Danish Company Blocks Sale of Drug for U.S. Executions
By DAVID JOLLY
Published: July 1, 2011
PARIS — A Danish pharmaceutical company said Friday that it would stop shipping a powerful drug to American prisons that carry out the death penalty by lethal injection because some states began using it as a substitute for another compound that was taken off the market.
The company, Lundbeck, said in a statement that it “adamantly opposes the distressing misuse of our product in capital punishment.” Lundbeck informed its distributors that from now on its sodium pentobarbital injection, a barbiturate sold under the brand name Nembutal, would be available in states that conduct lethal-injection executions on only a restricted basis.
“After much consideration, we have determined that a restricted distribution system is the most meaningful means through which we can restrict the misuse of Nembutal,” Ulf Wiinberg, Lundbeck’s chief executive, said in the statement. “While the company has never sold the product directly to prisons and therefore can’t make guarantees, we are confident that our new distribution program will play a substantial role in restricting prisons’ access to Nembutal for misuse as part of lethal injection.”
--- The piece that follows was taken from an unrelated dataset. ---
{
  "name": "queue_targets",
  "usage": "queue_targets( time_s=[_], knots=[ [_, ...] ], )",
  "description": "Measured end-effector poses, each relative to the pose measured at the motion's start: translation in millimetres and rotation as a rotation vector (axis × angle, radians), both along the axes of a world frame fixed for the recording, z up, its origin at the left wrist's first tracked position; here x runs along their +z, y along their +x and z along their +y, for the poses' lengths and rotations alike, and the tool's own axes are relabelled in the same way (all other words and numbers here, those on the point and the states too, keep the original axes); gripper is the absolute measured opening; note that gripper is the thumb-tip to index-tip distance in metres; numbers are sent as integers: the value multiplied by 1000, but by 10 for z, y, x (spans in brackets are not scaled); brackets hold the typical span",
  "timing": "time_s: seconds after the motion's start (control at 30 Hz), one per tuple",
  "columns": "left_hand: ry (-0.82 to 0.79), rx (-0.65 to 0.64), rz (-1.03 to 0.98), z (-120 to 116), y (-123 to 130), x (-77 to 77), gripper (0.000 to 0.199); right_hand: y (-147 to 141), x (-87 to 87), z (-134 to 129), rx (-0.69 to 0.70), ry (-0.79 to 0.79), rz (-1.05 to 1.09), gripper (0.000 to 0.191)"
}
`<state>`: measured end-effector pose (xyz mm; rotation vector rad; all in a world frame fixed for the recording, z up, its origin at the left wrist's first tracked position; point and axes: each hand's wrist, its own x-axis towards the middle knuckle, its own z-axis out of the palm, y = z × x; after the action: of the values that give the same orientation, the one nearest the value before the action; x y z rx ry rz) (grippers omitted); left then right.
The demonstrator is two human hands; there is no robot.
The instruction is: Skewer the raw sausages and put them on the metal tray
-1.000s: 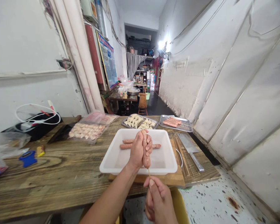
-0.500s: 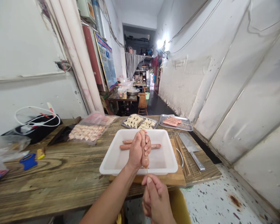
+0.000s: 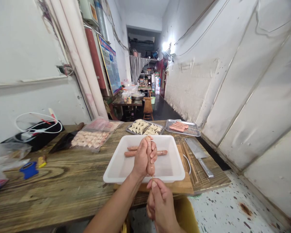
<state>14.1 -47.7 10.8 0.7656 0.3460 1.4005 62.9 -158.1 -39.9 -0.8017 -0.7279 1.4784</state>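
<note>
right hand (image 3: 161,205) has slid up the skewer (image 3: 152,180)
left hand (image 3: 143,158) closed round the sausage (image 3: 150,169), right pinching the stick; two sausages (image 3: 131,154) lie in the white tray (image 3: 111,174), skewered sausages (image 3: 177,128) on a steel tray (image 3: 181,132)

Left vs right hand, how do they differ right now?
The left hand wraps around a sausage, while the right hand pinches a thin skewer. The left hand uses its whole palm and fingers; the right uses fingertips. The left is above the white tub; the right is below its front edge. Both are bare and gripping.
</note>
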Motion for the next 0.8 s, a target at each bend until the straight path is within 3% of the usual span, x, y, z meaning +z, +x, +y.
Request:
queue_targets(
  time_s=[0.8],
  knots=[
    [5, -12, 36, -10, 31, -25, 29, 30, -32, 184, -5, -42, -74, 51]
  ],
)
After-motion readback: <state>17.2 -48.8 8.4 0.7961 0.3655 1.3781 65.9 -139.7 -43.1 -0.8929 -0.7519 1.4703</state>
The death penalty is prohibited throughout the 27-member European Union, and human rights groups have brought pressure on drugmakers not to supply lethal drugs for American executions.
In execution by lethal drugs, a prisoner is injected with one or more drugs, which can include anesthetics, barbiturates and muscle relaxants.
Lundbeck’s decision applies to prisons in 14 states, said Mads Kronborg, a company spokesman. It follows moves by states including Mississippi, Ohio, Oklahoma and Texas, to use the drug for executions. States began using pentobarbital as a substitute for the anesthetic sodium thiopental when that drug’s only American producer, Hospira Inc. of Lake Forest, Ill., announced in January that it would stop selling the drug.
Reprieve, a human rights group in London that has led in the movement to stop European companies from selling lethal injection drugs to the United States, said pentobarbital had been used to execute 18 prisoners.
“We also need to see action from the European Commission to block the export of execution drugs from the E.U. to the U.S.,” a Reprieve spokeswoman, Maya Foa, said in a statement. “Several European firms have already become involved in this grim business on their watch — this must not be allowed to happen again.”
While pentobarbital is an old drug, vulnerable to competition from generics, Nembutal is currently the only version available in the United States that can be injected, Mr. Kronborg said.
“We would have withdrawn it from the market,” he said. “Strategically, financially it’s completely insignificant to us.
“But experts said it was important to have it available for therapeutic use,” including as an emergency treatment of severe epilepsy and as a strong sedative, he added.
Lundbeck said it would review orders before providing clearance for shipping the drug and deny orders from prisons located in states currently carrying out executions. Purchasers must give written agreement that they will not redistribute the drug. Previously, distributors were required only to ensure that a buyer had the necessary licenses for ordering controlled substances.
“We were completely shocked and outraged” to learn that the drug was being used for executions, Mr. Kronborg said. “States and prisons never asked. We only found about it from the media. If they had asked, we would have said no.”